START PROVIDED MATERIAL
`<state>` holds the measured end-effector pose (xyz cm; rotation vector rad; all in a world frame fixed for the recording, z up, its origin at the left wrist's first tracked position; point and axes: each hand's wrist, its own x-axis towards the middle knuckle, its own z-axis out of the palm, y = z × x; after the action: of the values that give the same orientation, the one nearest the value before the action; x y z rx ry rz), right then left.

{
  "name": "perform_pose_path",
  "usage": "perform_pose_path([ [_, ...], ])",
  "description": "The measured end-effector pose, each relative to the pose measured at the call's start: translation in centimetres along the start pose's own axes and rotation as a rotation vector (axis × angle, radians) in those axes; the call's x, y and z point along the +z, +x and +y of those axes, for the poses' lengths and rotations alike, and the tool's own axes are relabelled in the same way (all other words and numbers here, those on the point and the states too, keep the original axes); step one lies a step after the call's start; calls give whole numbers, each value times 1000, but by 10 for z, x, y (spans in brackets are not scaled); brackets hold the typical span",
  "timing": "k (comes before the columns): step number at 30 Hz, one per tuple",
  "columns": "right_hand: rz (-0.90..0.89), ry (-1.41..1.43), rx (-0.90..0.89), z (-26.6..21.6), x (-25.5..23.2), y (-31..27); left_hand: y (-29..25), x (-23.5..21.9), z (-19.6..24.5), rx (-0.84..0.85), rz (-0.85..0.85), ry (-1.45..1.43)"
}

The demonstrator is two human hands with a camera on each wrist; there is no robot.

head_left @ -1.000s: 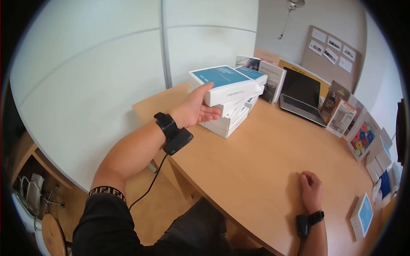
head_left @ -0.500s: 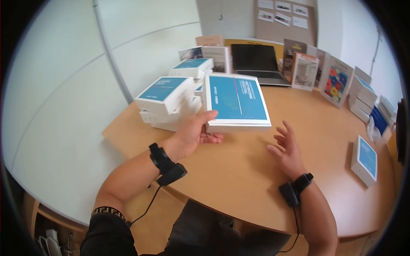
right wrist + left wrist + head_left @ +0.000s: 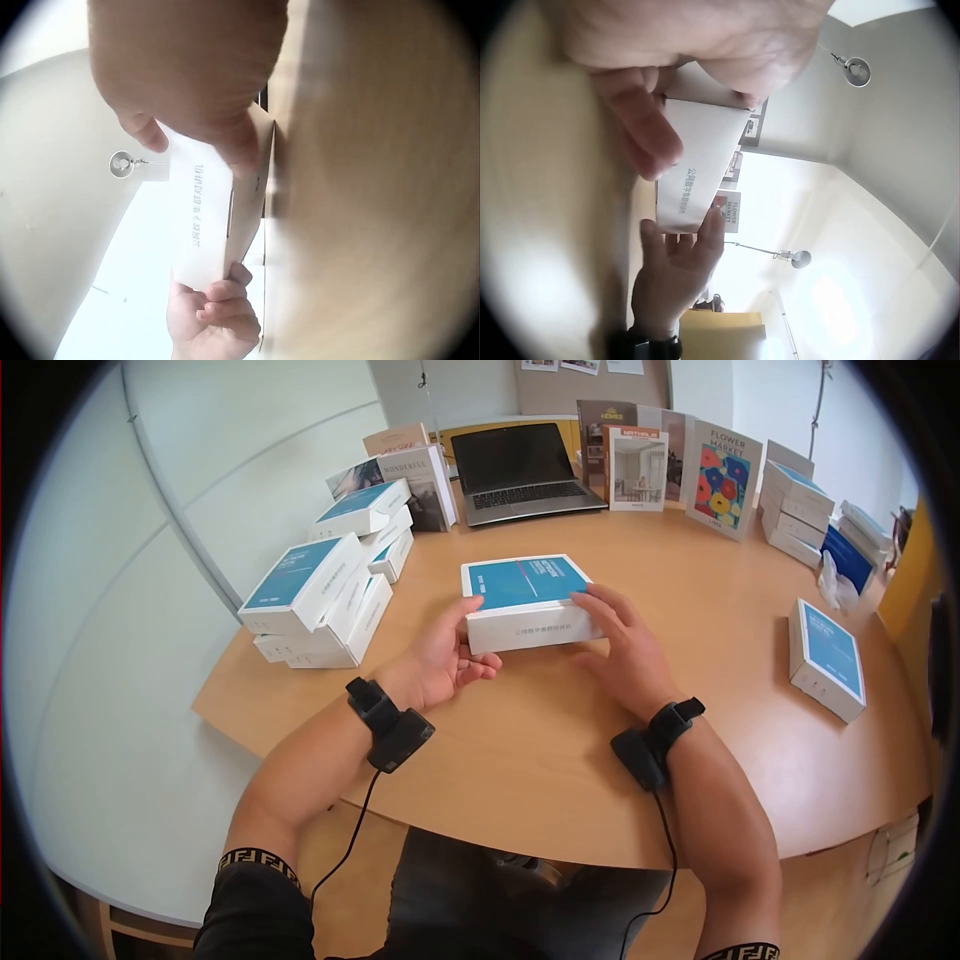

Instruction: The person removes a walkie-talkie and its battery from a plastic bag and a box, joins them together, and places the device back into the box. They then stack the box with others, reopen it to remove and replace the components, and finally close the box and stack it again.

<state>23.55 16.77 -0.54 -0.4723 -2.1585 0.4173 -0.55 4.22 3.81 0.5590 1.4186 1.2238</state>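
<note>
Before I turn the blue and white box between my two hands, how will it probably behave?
The box should stay stiff, as its edges look straight. Being flat-sided and wider than tall, it seems unlikely to roll. Its smooth faces may slip a little, though left hand and right hand touch opposite ends.

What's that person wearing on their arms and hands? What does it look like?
No gloves! The left wrist strap and right wrist strap are black. Each carries a chunky black box, with a thin black cable running down. The left sleeve is black, and its cuff has a blocky pattern in black and pale gold. The right cuff peeks in with the same pattern.
</note>
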Motion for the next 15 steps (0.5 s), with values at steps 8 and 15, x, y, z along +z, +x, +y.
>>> perform_pose_path([
  [8,5,-56,-44,6,2,1,-11,6,8,-4,86,191],
  [15,-3,-11,-12,8,3,-1,-9,-6,7,-44,39,287],
])
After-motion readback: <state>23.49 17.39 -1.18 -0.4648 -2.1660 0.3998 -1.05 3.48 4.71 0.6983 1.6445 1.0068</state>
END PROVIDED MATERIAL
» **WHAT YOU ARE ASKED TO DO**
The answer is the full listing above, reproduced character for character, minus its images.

» **RESPONSE BELOW**
`<state>` holds the measured end-effector pose (xyz cm; rotation vector rad; all in a world frame fixed for the recording, z up, its origin at the left wrist's first tracked position; point and axes: each hand's wrist, its own x-axis towards the middle knuckle, its own z-axis out of the palm, y = z × x; after the action: of the values that give the same orientation, the one nearest the value before the action; x y z rx ry rz), right then left.

{
  "name": "perform_pose_path",
  "usage": "perform_pose_path([ [_, ...], ])",
  "description": "The measured end-effector pose, each relative to the pose measured at the call's start: translation in centimetres along the start pose's own axes and rotation as a rotation vector (axis × angle, radians) in those axes; the call's x, y and z point along the +z, +x and +y of those axes, for the poses' lengths and rotations alike, and the tool's own axes are relabelled in the same way (all other words and numbers here, those on the point and the states too, keep the original axes); step one lies a step after the call's start; calls give whole numbers, each value times 1000, but by 10 for z, x, y (spans in brackets are not scaled); brackets hold the typical span",
  "timing": "k (comes before the columns): step number at 30 Hz, one per tuple",
  "columns": "right_hand: rz (-0.90..0.89), ry (-1.41..1.43), rx (-0.90..0.89), z (-26.6..21.6), x (-25.5..23.2), y (-31..27); left_hand: y (-29..25), x (-23.5..21.9), z (-19.6..24.5), rx (-0.84..0.85), rz (-0.85..0.85), ry (-1.45..1.43)"
}

The demonstrator is two human hands with a camera on each wrist; there is no robot.

head_left @ -1.000s: 
head_left @ -0.500s: 
right wrist + left wrist + head_left @ +0.000s: 

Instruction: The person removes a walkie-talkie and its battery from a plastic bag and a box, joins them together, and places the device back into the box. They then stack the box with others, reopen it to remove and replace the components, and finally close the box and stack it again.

<state>23.55 16.77 -0.54 -0.4723 -2.1585 0.4173 -0.55 4.22 3.81 0.5590 1.4186 1.2238</state>
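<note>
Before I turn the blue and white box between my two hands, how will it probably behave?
The box should stay stiff, as its edges look straight. Being flat-sided and wider than tall, it seems unlikely to roll. Its smooth faces may slip a little, though left hand and right hand touch opposite ends.

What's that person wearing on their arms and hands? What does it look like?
No gloves! The left wrist strap and right wrist strap are black. Each carries a chunky black box, with a thin black cable running down. The left sleeve is black, and its cuff has a blocky pattern in black and pale gold. The right cuff peeks in with the same pattern.
</note>
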Motion for the next 15 steps (0.5 s), with values at steps 8 and 15, x, y, z along +z, +x, +y.
>>> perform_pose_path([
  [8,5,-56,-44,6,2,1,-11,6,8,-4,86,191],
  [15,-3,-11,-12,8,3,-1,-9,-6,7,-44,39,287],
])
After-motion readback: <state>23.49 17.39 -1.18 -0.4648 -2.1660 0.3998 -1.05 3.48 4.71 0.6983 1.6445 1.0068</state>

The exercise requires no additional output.